Things I dislike about Bracciano:

I. Well I haven’t been able to think of any, but I’ll keep brainstorming.  Maybe the bathtub, it was not designed for a 6’3″ human.

Rome

Most days we hopped on the train to Rome.  In its 2,500+ years of existence, the city of Rome has been home to many of the greatest achievements of the human race.  With such history, we had much to see and it was nice having eight days to do so.

The perfect trifecta of  pizza, pasta, and gelato sustained us through the long and arduous days of visiting masterworks of the Renaissance, exploring Roman ruins, soaking up sun in piazzas, and searching for more pizza, pasta, and gelato.  
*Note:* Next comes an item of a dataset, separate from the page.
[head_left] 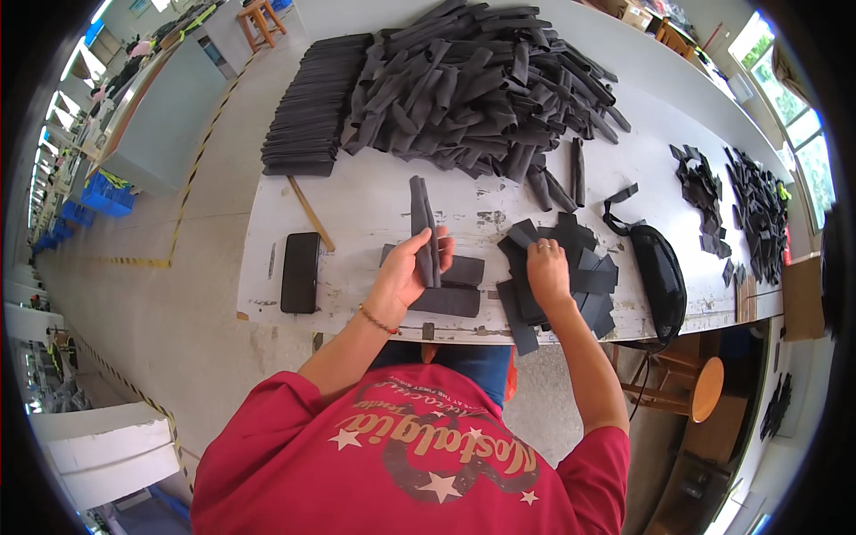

I have seen and heard about Rome all of my life;  in first grade I learned about the gladiators battling lions in the colosseum, and as a freshman in college I studied the barrel vaults the gladiators walked through, preparing to face those wild beasts.  Yet no book, photo, movie, or even the greatest teacher can recreate the sensation of running your hands against the cold travertine stone of the Colosseum.  Experiencing a place with all of the senses is the beauty of travel. I am unbelievably lucky to have this opportunity to observe.   Travel is a privilege that few people in this world have.  I owe my friends, family, community, society, and the universe a massive show of gratitude.

Below are some photos that will probably fall short of accurately depicting what I consider to be some of the best days and nights that I have spent on the earth.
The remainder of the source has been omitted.